_EXERCISE_. Please reproduce the data below exactly, from the first line through the line containing "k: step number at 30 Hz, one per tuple", and leave every later line out.

_MATERIAL PROVIDED_.
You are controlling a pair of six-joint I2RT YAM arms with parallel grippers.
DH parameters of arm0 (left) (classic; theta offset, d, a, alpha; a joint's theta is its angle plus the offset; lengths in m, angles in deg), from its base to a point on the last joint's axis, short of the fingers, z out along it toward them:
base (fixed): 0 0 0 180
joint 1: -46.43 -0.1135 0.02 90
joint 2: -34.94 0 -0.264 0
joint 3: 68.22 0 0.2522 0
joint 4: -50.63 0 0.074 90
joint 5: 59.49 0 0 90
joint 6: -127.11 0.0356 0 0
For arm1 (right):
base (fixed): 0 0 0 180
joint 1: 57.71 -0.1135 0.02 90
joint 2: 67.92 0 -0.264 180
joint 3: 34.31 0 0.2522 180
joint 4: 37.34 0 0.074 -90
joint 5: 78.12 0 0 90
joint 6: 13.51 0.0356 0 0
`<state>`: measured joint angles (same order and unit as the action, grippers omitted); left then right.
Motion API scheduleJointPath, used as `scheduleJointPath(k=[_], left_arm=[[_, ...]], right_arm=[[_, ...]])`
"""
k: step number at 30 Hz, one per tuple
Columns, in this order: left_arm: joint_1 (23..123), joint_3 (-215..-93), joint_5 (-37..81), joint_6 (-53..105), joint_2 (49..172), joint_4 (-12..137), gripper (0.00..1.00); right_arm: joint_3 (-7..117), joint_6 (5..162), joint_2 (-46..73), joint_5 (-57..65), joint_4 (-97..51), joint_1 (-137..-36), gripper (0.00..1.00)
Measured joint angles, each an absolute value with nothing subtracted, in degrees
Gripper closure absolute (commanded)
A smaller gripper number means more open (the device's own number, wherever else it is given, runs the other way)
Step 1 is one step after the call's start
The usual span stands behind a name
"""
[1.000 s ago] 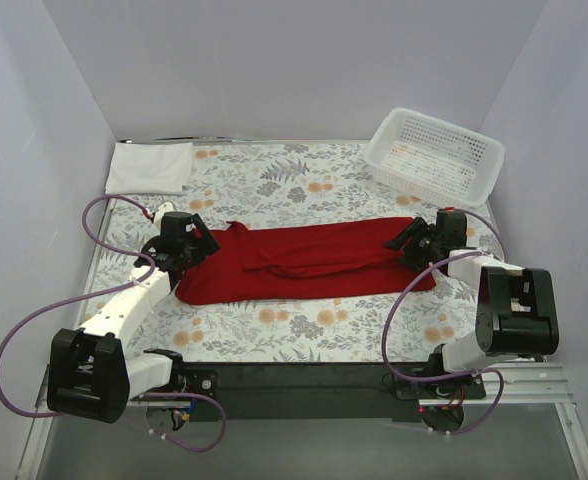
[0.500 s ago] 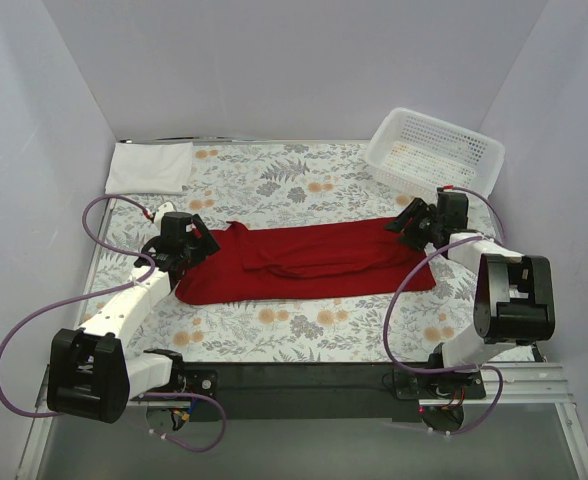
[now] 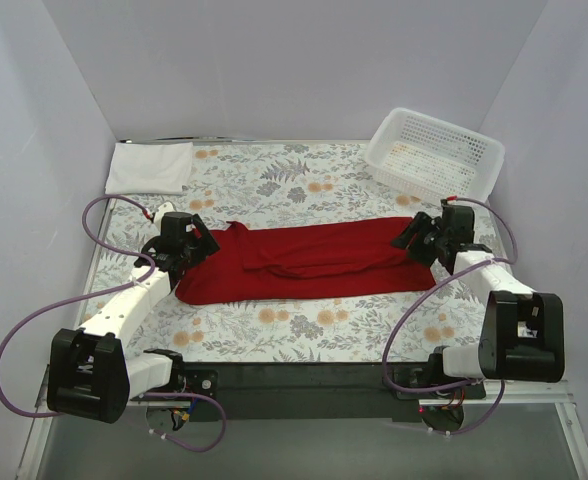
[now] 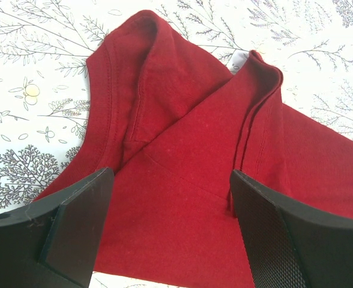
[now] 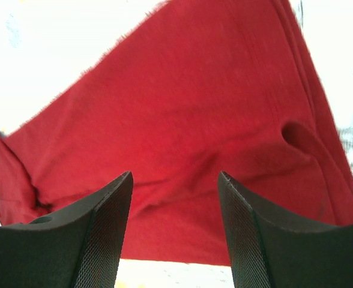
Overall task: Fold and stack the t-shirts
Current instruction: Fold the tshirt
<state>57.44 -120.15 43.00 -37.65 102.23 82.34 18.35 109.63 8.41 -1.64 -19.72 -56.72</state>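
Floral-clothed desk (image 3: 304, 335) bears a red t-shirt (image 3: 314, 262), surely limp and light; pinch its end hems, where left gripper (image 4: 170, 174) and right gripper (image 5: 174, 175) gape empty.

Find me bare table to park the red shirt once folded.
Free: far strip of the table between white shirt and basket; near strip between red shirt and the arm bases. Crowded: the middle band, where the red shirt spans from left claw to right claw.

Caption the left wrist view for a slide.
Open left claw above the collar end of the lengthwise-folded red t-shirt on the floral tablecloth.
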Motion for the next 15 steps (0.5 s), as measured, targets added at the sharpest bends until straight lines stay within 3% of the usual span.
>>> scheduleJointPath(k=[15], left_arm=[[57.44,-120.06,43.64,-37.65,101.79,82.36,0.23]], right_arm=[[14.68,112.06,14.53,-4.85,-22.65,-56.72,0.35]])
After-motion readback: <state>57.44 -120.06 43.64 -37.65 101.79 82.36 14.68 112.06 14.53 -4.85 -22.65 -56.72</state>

_OUTPUT FOR THIS TASK_.
You are controlling a pair of six-joint I2RT YAM arms with parallel grippers.
DH parameters of arm0 (left) (classic; theta offset, d, a, alpha; a joint's theta is its angle plus the offset; lengths in m, angles in deg), from its base to a point on the last joint's axis, short of the fingers, z out along it toward them:
base (fixed): 0 0 0 180
joint 1: -46.43 -0.1135 0.02 90
joint 2: -34.94 0 -0.264 0
joint 3: 68.22 0 0.2522 0
joint 4: -50.63 0 0.074 90
joint 5: 59.49 0 0 90
joint 6: -127.11 0.0356 0 0
For arm1 (right):
base (fixed): 0 0 0 180
joint 1: 57.71 -0.1135 0.02 90
joint 2: 67.92 0 -0.264 180
joint 3: 34.31 0 0.2522 180
joint 4: 37.34 0 0.074 -90
joint 5: 78.12 0 0 90
joint 6: 13.51 0.0356 0 0
`<state>`: measured joint angles (same order and unit as the action, grippers omitted); left then right.
Motion API scheduleJointPath, used as `scheduleJointPath(k=[_], left_arm=[[_, ...]], right_arm=[[_, ...]])`
"""
k: step number at 30 Hz, one per tuple

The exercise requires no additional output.